See UKCIA's How to smoke cannabis section
Plastic bottles, rubber hoses, or PVC should not be used to smoke cannabis as these all give off toxic fumes when hot. Of course, if plastic is used for things that don't get hot, there's no problem.
Another problem is aluminum drinks cans or tinfoil which are often used to make pipes or as a gauze. Aluminum vapourises at a low temperature and so you'll breathe it in as you toke and this might lead to very serious mental health problems such as Parkinson's. Always use a steel gauze or steel cans for making pipes.
Getting stoned too fast can lead to a whitey - you won't enjoy that. Don't burn cannabis in plastic or rubber, acrid foul tasting smoke is a sign that this is happening. Never smoke with an aluminum pipe.
Eating cannabis (called "ingesting" it) avoids all of the problems connected with smoking. When cannabis is legalised this may become the normal way of using it, rather than smoking. As long as you know how much you're taking and you know the cannabis is clean, it's probably the best way to consume it.

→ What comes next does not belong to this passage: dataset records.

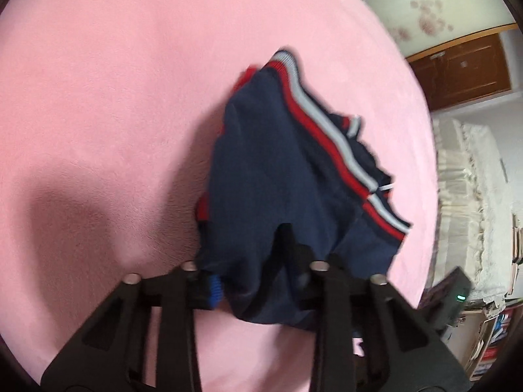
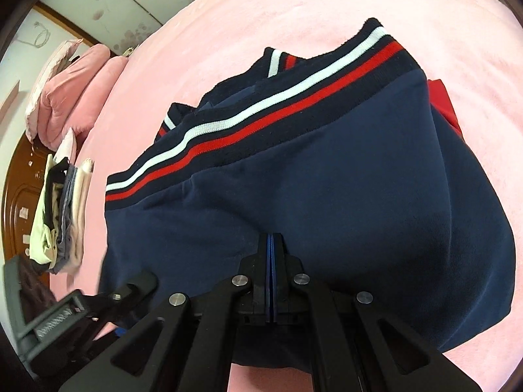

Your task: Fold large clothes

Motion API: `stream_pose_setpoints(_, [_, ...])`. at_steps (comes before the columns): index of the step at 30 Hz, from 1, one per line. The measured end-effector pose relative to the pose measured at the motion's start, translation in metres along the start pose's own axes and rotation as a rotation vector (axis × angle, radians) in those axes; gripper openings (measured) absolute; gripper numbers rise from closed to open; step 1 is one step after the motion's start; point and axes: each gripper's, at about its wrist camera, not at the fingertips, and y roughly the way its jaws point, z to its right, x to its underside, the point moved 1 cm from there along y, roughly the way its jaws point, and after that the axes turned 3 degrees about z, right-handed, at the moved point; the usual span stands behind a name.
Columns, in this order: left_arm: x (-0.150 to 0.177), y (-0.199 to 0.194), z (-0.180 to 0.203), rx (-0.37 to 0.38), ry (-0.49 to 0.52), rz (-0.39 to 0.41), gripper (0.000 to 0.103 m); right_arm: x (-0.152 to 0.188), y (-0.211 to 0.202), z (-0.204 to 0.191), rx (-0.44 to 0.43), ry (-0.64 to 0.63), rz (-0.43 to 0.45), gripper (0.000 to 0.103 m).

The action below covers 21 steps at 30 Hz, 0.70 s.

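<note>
A navy sweater (image 2: 343, 176) with red and white striped ribbing lies folded on the pink bed cover (image 2: 228, 16); it also shows in the left wrist view (image 1: 278, 170). My right gripper (image 2: 272, 241) is shut, with its blue pads pressed together at the sweater's near edge. My left gripper (image 1: 251, 281) stands with its fingers apart and the navy cloth draped between and over them; the left fingertip (image 1: 214, 289) shows blue. It also appears at the lower left of the right wrist view (image 2: 130, 290).
A stack of folded clothes (image 2: 62, 215) and pink pillows (image 2: 72, 91) lie at the bed's left side by a wooden headboard (image 2: 16, 196). A wooden cabinet (image 1: 464, 72) and white lace-covered furniture (image 1: 474, 196) stand beyond the bed's right edge.
</note>
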Motion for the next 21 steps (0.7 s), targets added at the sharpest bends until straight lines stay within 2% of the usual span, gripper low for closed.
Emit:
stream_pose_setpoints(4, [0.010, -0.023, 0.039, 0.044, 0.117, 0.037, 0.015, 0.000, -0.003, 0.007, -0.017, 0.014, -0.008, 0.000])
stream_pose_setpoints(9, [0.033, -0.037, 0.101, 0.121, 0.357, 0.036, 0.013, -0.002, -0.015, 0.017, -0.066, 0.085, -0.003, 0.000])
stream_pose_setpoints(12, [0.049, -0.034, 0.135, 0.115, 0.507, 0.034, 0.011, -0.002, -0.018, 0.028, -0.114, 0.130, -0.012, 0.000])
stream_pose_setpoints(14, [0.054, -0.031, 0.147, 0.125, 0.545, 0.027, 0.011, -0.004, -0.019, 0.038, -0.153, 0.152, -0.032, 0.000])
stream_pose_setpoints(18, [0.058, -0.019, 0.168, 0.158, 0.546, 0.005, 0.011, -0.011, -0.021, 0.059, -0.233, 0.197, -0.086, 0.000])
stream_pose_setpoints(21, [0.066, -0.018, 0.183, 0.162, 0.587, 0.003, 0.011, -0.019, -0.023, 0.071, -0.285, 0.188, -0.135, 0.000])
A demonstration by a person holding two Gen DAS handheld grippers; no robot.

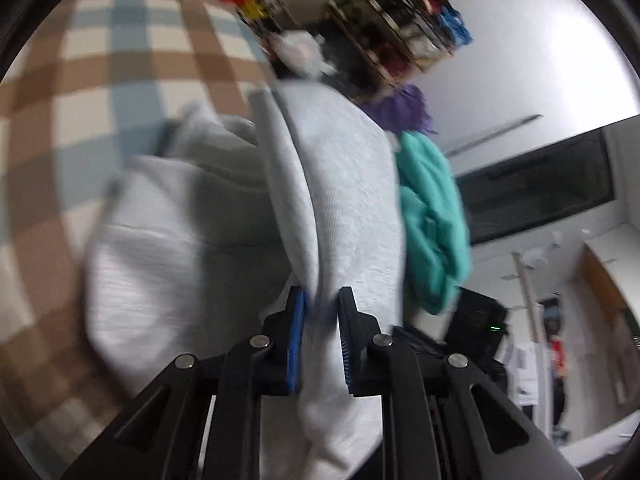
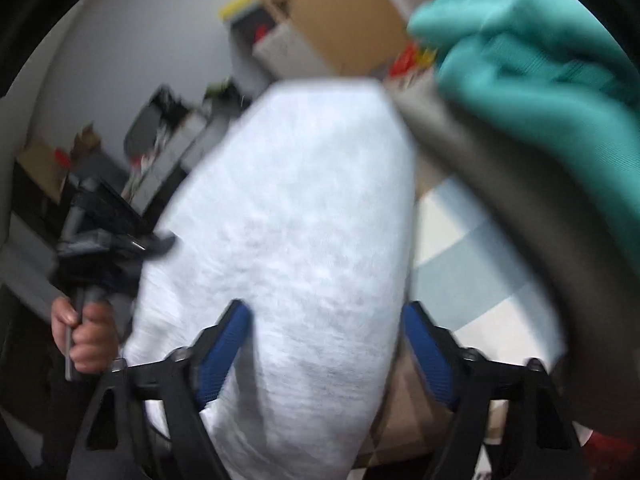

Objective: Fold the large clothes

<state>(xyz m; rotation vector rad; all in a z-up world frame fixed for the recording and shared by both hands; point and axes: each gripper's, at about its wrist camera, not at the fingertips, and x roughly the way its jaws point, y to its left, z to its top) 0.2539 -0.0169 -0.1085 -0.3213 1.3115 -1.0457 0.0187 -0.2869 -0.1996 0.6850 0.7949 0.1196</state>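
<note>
Left wrist view is showing the left gripper (image 1: 322, 312) pinching a doubled edge of a light grey sweatshirt (image 1: 224, 232), its blue pads pressing a fold of fabric between them. The garment is lying bunched on a checked brown, cream and blue bed cover (image 1: 80, 80), towards its right edge, with one panel lifting up from the pinch. In the right wrist view, the right gripper (image 2: 326, 344) is standing spread wide, its blue pads (image 2: 224, 340) sitting on either side of a broad grey panel of the same sweatshirt (image 2: 288, 220) without clearly pressing it; blur is making contact hard to judge. A hand (image 2: 86, 336) is gripping the other tool's handle at the left.

The step in hand appears to be gathering two edges to begin a fold. Doing it well probably means closing the right jaws on one edge only, not on bunched layers, then drawing both grips apart so the cloth is hanging flat before laying it down.

Counting: two grippers, one grey sweatshirt, one teal garment (image 1: 432, 216), one purple garment (image 1: 404, 110), one visible hand.
</note>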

The most obvious problem is how much to eat? This of course depends on the strength of the cannabis you cook with and there's no way of knowing that because of prohibition - cannabis is illegal and unregulated.

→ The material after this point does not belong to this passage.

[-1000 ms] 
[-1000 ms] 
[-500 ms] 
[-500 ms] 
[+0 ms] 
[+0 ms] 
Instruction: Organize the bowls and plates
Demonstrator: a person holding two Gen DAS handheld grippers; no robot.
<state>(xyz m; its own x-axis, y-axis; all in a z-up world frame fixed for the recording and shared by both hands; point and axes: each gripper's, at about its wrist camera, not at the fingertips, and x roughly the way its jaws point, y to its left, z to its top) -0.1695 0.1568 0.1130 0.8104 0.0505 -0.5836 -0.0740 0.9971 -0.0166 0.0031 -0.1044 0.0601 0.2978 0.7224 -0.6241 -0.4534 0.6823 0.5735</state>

The important thing to know about ingesting cannabis is that it takes a while to have any effect. Nothing will happen for an hour or so, but when it does it can be far more potent than smoking the same amount and the effect can last for ages. Many people say eating cannabis produces a more "trippy" effect, it can be very intense if you overdo it.
When prohibition ends, cannabis foods will no doubt be available in known doses, just like alcohol is today. Until then we have to live with this uncertainty.
If you eat or drink cannabis foods, take it slow, nothing will happen for at least an hour or so. For more information see the "How to eat cannabis" section.
Although there's not the risk of overdose as such - you won't die - some people react quite badly to getting stoned, especially if they have a lot all at once. For someone with - or who is vulnerable to - a mental health problem a heavy dose of cannabis might cause serious problems.
Because of the law, eating it is probably the most risky dose-uncertain way to do it, although it does avoid the problems of smoking.
Don't eat cannabis without a little bit of planning, including where you are and who you're with.
Because of prohibition, strengths are uncertain and there is the additional risk of contamination Contamination is a serious problem and the best advice is only to cook with cannabis grown by yourself or someone you know.
It's important to realise that cannabis you buy is supplied by a huge unregulated illegal economy and the so called "black market" weed and hash may be very contaminated. In the UK, this not only means "soap bar" (which should always be avoided anyway), but it may possibly apply to any hash or weed unless you know who grew it or you grew it yourself.
Eating/drinking cannabis can be dangerous due to the presence of contaminants and/or pathogens and given the high possibility of adulterants, especially in imported cannabis, you should really think twice before using a nonsmoking method unless you know the cannabis is grown and stored correctly.
f you smoke cannabis, use a pipe or similar and don't mix it with tobacco. Particularly if you're not used to it, don't smoke huge amounts in one go - be wary of bongs and pipes with "shot holes".
There are claims that crops in the producer countries are being sprayed by the US government (and probably by ours as well) with cancer causing herbicides. In addition large scale commercial grow-ops may be using large doses of organophosphate insecticides (OPs). It is not known what effect smoking OP's will have.
There is no reliable way to clean contaminated cannabis, for example, boot polish will survive washing. If your grass comes from sprayed crops as part of the eradication programme there's nothing you can do about that.
It's worth remembering that this added danger is considered a measure of "success" by the government.
It's generally good advice not to buy cannabis supplied by organised crime, so get to know someone who grows at home or grow yourself - but be aware that it's illegal to do so and the law can be very harsh.